Return the lines that run from the line containing "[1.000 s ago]" through the end of the entries, both ends included. Leave out all pictures.

[Supplied data Boundary: Start]

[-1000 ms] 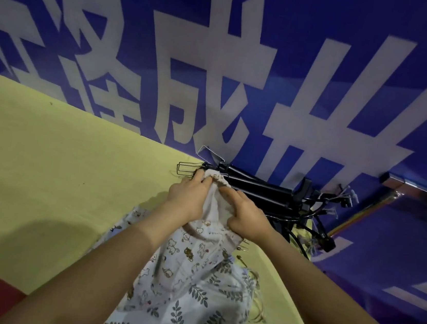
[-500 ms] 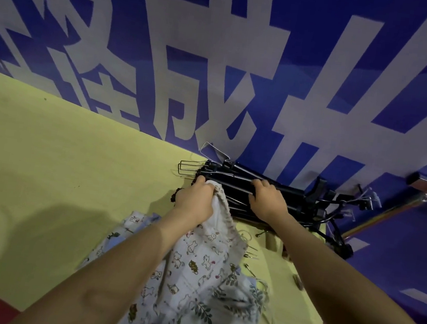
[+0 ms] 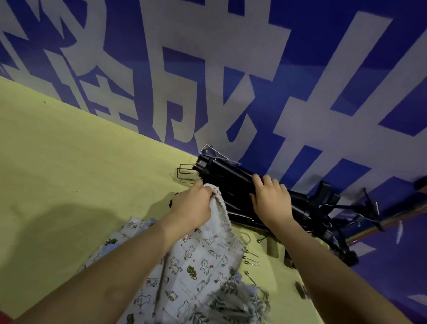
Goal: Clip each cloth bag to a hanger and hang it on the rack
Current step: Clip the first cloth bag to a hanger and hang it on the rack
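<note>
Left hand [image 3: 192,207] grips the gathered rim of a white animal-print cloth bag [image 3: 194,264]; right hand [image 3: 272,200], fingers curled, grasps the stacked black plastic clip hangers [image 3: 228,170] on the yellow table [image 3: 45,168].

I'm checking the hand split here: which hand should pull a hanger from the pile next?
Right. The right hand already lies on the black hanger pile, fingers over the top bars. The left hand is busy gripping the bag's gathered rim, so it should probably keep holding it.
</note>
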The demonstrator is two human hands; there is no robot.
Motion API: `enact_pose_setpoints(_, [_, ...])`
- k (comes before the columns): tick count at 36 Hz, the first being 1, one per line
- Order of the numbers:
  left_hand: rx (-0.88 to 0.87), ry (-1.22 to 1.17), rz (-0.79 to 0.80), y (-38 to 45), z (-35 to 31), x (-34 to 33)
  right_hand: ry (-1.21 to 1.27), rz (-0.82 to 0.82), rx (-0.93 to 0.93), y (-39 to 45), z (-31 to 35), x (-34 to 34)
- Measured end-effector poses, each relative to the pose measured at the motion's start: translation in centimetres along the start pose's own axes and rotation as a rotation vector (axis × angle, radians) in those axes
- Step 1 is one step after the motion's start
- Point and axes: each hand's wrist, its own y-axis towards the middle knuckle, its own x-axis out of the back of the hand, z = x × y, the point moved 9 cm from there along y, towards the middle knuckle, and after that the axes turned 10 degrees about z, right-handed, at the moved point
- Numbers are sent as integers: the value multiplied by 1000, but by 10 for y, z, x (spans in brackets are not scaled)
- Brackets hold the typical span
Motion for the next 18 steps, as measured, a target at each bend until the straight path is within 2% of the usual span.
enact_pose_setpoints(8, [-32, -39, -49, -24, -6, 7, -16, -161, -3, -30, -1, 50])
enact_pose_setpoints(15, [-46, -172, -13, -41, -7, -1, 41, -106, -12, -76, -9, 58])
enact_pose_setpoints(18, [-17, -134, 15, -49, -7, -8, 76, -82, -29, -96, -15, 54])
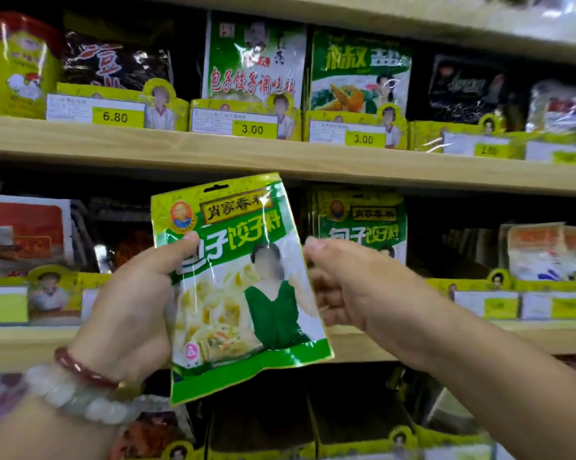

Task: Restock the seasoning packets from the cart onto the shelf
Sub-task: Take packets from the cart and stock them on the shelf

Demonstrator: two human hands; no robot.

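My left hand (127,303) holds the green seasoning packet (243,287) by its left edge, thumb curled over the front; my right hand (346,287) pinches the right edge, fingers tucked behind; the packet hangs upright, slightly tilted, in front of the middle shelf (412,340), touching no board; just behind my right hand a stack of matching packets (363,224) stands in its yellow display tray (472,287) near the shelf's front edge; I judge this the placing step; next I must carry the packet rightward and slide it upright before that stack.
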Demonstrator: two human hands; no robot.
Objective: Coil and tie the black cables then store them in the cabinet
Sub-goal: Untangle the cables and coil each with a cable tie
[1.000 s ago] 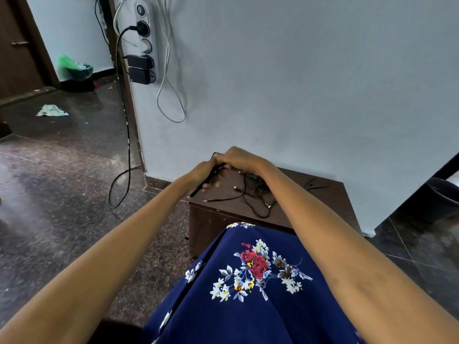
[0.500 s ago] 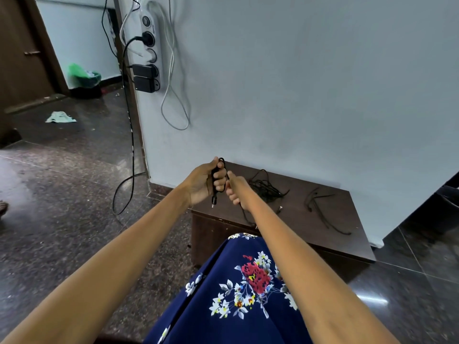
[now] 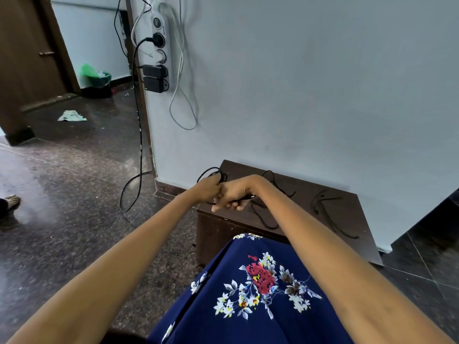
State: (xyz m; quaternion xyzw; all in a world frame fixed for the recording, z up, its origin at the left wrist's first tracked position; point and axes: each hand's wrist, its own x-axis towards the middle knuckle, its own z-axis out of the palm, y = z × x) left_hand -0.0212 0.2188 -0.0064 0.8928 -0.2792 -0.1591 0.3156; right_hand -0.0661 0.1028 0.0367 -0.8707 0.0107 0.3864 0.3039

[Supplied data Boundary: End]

Result for this task:
[1.000 s ago] 
[0.500 s ago] 
[now] 
State: (xyz m; quaternion xyzw; all in a world frame fixed for the recording, z up, its origin at the left wrist's first tracked position; point and axes: each hand's wrist, its own x-axis towards the middle knuckle, its own z-axis out of the palm, y = z × x) left_hand -0.0212 0.2188 -0.0064 0.8928 -0.2792 -0.1591 0.3156; right_hand -0.0661 0.1028 0.0367 -0.8707 0.0107 0.3864 0.3039

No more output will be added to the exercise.